TASK REQUIREMENTS -
Output range, inclusive: from the line containing "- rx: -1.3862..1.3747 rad" to the line containing "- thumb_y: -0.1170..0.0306". Restate those lines from the data below word for word and only those.

DATA SHOWN -
*** Block opens ***
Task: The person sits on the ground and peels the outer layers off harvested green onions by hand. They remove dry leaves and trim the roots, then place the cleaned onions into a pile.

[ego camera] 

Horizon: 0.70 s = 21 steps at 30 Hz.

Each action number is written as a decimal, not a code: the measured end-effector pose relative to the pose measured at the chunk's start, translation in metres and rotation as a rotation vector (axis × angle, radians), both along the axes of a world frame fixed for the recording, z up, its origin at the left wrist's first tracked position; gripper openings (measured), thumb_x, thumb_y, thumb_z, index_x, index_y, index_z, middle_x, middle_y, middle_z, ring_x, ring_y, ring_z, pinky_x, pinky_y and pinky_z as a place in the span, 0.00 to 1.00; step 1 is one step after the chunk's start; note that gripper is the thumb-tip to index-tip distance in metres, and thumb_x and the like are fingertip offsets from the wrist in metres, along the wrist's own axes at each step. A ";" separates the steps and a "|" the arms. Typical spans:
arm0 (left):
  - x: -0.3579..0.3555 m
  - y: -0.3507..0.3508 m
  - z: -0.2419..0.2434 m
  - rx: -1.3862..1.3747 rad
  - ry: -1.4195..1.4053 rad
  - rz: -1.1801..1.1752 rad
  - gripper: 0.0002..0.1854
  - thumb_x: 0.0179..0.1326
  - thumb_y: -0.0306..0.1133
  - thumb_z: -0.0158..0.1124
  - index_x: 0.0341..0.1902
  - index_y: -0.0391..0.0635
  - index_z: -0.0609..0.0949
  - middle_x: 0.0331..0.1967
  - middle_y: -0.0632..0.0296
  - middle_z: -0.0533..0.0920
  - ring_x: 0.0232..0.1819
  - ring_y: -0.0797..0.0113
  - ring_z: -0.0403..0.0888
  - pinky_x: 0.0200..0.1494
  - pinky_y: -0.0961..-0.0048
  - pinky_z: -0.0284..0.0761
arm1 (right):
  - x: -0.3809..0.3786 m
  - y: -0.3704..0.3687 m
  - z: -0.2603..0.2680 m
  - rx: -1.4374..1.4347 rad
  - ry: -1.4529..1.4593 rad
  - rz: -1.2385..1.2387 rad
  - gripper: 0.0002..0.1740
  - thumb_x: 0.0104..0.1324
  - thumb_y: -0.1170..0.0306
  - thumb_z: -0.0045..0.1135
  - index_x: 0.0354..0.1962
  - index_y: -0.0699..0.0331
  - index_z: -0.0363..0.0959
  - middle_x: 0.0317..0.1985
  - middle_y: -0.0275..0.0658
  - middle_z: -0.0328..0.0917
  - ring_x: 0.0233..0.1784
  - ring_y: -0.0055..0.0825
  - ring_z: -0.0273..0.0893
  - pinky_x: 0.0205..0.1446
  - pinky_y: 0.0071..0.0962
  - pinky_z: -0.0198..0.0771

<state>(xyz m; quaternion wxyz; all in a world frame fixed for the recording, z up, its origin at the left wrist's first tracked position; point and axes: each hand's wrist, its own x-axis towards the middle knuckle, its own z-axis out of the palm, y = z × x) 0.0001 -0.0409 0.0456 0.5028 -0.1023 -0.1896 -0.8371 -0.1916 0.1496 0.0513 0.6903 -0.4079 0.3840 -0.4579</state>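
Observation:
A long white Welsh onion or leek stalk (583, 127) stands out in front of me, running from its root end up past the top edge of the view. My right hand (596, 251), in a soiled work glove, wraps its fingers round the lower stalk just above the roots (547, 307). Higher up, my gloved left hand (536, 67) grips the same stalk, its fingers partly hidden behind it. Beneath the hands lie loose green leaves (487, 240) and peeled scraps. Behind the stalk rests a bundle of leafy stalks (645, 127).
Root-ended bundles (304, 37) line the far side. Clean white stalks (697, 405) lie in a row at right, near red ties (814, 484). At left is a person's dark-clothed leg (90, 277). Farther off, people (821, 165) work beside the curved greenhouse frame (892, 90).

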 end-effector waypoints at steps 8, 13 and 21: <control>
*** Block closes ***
EXERCISE ANSWER -
  - rx: -1.3862..1.3747 rad
  - ry: -1.4195..1.4053 rad
  - rz: -1.1801..1.1752 rad
  - gripper: 0.0002..0.1854
  - thumb_x: 0.0179..0.1326
  - thumb_y: -0.0306..0.1133
  - thumb_z: -0.0158..0.1124
  - index_x: 0.0341..0.1902
  - index_y: -0.0391..0.0635
  - index_z: -0.0609..0.0949
  - middle_x: 0.0331..0.1967
  - middle_y: -0.0632..0.0296
  - middle_z: -0.0533..0.0920
  - ring_x: 0.0232..0.1819
  - ring_y: -0.0797..0.0113
  - ring_z: -0.0403..0.0888
  - pinky_x: 0.0200..0.1494
  - pinky_y: -0.0961..-0.0048
  - pinky_z: -0.0284..0.0761
arm1 (right):
  - x: -0.3809..0.3786 m
  - y: -0.3704..0.3687 m
  - z: -0.2603..0.2680 m
  - rx: -1.4374..1.4347 rad
  - ry: -1.4529..1.4593 rad
  - rz: -1.2385..1.2387 rad
  - gripper: 0.0002..0.1740
  - thumb_x: 0.0104..0.1324
  - thumb_y: -0.1170..0.0306

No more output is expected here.